Oslo in Shanghai

Despite my trepidation about the trip (some of it well-founded!), I made it to Shanghai and back for the Open Infrastructure Summit and Project Teams Gathering. I even managed to get some work done while I was there. :-)

First, I recommend reading the opening of Colleen Murphy's blog post about the event (and the rest of it too, if you have any interest in what Keystone is up to). It does an excellent job of describing the week at a high level. To summarize in my own words, the energy of this event was a little off. Many regular contributors were not present because of the travel situation and there was less engagement from local contributors than I would have hoped for. However, that doesn't mean nothing good came out of it!

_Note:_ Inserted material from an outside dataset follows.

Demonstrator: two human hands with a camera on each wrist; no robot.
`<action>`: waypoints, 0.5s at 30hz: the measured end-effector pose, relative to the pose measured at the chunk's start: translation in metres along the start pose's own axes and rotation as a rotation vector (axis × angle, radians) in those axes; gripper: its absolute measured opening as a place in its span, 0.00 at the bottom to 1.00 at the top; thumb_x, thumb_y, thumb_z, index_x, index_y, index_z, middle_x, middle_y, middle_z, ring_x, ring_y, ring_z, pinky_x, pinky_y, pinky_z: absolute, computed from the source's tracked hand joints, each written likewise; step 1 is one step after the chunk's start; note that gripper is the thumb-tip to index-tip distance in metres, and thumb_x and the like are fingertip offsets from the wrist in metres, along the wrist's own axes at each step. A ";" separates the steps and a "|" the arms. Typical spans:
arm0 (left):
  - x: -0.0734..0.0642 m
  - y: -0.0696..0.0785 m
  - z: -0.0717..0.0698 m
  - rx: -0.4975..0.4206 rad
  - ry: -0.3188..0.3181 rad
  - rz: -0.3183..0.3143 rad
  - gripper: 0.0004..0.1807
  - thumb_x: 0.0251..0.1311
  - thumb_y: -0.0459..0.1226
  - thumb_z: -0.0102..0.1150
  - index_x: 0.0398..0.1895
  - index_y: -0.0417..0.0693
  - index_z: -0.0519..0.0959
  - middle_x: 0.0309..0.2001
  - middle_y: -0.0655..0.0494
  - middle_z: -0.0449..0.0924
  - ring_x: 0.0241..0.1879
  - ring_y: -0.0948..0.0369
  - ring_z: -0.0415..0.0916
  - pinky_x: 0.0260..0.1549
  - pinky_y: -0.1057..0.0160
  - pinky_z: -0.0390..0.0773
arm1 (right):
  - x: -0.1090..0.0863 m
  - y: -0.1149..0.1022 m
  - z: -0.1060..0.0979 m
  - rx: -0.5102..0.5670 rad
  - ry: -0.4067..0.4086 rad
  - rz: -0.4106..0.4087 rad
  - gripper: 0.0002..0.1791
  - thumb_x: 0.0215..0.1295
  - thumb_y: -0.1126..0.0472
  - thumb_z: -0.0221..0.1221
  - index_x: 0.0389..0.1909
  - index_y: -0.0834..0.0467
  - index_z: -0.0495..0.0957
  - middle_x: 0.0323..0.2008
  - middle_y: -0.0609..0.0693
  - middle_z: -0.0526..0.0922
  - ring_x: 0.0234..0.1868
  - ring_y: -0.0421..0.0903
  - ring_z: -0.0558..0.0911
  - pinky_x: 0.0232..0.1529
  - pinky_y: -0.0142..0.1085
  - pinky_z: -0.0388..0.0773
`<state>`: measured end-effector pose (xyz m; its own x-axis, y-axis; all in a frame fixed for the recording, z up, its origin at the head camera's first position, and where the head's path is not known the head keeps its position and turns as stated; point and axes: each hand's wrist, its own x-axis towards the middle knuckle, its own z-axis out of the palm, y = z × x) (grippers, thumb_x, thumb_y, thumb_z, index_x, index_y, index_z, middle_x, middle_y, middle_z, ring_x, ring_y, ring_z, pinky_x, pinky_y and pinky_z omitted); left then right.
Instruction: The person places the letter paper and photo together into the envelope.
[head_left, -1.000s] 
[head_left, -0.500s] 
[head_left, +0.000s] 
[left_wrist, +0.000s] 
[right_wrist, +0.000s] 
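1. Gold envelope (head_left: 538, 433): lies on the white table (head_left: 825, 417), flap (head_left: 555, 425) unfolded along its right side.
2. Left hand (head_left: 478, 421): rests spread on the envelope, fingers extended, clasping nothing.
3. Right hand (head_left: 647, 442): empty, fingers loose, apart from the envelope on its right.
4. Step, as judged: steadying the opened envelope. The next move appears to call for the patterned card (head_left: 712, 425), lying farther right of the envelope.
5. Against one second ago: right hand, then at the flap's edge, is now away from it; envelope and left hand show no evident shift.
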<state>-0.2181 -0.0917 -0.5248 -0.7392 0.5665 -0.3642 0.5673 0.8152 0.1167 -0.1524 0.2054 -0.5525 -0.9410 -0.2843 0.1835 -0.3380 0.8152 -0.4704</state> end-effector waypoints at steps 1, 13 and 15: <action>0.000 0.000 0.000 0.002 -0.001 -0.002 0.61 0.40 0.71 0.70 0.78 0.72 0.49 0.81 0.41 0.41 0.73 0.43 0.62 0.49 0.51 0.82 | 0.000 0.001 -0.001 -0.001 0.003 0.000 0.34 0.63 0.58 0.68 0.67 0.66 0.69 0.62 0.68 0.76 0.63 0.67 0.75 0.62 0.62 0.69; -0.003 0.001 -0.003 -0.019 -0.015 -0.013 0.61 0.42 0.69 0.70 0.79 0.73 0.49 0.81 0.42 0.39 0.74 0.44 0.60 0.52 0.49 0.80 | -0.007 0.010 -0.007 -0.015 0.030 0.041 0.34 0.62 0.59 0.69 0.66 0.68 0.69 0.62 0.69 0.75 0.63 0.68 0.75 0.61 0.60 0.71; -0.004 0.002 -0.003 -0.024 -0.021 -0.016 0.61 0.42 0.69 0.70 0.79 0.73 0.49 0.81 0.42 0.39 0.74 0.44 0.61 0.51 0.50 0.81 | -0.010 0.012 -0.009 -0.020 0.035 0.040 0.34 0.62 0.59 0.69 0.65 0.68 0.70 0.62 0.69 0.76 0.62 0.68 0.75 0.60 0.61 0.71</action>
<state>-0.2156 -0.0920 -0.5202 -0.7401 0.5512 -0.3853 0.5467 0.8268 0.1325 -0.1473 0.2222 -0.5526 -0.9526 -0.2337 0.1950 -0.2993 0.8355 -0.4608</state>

In fact, it was a surprisingly active week for Oslo, especially given that only myself and two other cores were there and we had limited discussion within the team. It turns out Oslo was a popular topic of conversation in various Forum sessions, particularly oslo.messaging. This led to some good conversation at the PTG and a proposal for a new Oslo library. Not only were both Oslo summit sessions well attended, but good questions were asked in both so people weren't just there waiting for the next talk. ;-) In fact, I went 10 minutes over time on the project update (oops!), in part because I hadn't really planned time for questions since I've never gotten any in the past. Not complaining though.

Read on for more detail about all of this.

oslo.messaging drivers

It should come as no surprise to anyone that one of major pain points for OpenStack operators is RabbitMQ administration. Rabbit is a frequent bottleneck that limits the scale of deployed clouds. While it should be noted that this is not always Rabbit's fault, scaling of the message queue is a problem almost everyone runs into at some point when deploying large clouds. If you don't believe me, ask someone how many people attended the How we used RabbitMQ in wrong way at a scale presentation during the summit (which I will talk more about in a bit). The room was packed. This is definitely a topic of interest to the OpenStack community.

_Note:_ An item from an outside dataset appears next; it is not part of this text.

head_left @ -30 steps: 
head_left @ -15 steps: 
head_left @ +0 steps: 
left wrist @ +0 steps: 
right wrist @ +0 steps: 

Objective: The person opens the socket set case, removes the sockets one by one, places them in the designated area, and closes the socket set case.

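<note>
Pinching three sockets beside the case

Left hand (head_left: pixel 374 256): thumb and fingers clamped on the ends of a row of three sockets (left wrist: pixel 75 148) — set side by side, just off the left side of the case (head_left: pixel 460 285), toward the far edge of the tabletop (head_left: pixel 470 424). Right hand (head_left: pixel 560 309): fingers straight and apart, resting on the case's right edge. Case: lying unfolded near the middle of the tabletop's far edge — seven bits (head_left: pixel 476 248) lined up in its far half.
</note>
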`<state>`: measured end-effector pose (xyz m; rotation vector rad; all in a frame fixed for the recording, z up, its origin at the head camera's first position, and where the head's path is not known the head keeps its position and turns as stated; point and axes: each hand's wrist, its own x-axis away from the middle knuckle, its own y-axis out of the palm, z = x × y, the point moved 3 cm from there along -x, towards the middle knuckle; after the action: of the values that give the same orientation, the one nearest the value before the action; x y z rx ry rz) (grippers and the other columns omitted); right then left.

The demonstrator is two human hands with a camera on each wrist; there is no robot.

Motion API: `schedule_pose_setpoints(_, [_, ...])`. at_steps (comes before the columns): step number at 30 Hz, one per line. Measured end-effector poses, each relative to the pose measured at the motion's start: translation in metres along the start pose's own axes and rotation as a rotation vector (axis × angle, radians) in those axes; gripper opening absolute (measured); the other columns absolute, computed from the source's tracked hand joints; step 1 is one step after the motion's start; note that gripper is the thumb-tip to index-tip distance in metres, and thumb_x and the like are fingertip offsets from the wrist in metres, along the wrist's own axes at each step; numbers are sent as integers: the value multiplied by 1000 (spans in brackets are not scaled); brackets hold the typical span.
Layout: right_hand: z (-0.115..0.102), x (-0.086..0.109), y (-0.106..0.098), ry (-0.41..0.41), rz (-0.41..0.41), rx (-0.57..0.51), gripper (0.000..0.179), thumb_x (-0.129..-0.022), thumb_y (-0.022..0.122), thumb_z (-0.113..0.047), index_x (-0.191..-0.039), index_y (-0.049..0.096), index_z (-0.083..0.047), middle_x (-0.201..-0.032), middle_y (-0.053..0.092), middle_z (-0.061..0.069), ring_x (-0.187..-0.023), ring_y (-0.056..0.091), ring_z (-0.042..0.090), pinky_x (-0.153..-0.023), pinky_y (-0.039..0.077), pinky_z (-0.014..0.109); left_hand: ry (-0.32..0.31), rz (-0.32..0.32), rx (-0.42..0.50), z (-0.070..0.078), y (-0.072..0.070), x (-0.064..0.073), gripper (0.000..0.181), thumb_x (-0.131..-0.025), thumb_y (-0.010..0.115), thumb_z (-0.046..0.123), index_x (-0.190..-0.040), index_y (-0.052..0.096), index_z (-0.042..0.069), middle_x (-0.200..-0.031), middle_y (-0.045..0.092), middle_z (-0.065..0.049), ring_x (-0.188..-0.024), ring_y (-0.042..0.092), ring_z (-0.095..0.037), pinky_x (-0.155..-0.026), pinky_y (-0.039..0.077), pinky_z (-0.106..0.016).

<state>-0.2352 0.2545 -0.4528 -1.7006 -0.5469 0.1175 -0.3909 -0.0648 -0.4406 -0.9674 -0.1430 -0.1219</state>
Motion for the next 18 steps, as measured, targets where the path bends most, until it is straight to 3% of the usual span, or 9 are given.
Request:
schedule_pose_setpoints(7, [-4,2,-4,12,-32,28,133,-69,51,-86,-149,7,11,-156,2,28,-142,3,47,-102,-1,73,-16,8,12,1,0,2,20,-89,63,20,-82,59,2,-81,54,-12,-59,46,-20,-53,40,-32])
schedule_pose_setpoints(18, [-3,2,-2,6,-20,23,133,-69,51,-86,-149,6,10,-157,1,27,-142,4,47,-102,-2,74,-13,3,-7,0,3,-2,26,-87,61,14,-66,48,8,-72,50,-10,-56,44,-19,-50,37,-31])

A few different solutions to this problem have been suggested. First, I'll talk about a couple of new drivers that have been proposed.

NATS

This was actually submitted to oslo.messaging even before the summit started. It's a new driver that uses the NATS messaging system. NATS makes some very impressive performance claims on its site, notably that it has around an order of magnitude higher throughput than RabbitMQ. Anybody interested in being able to scale their cloud 10x just by switching their messaging driver? I thought so. :-)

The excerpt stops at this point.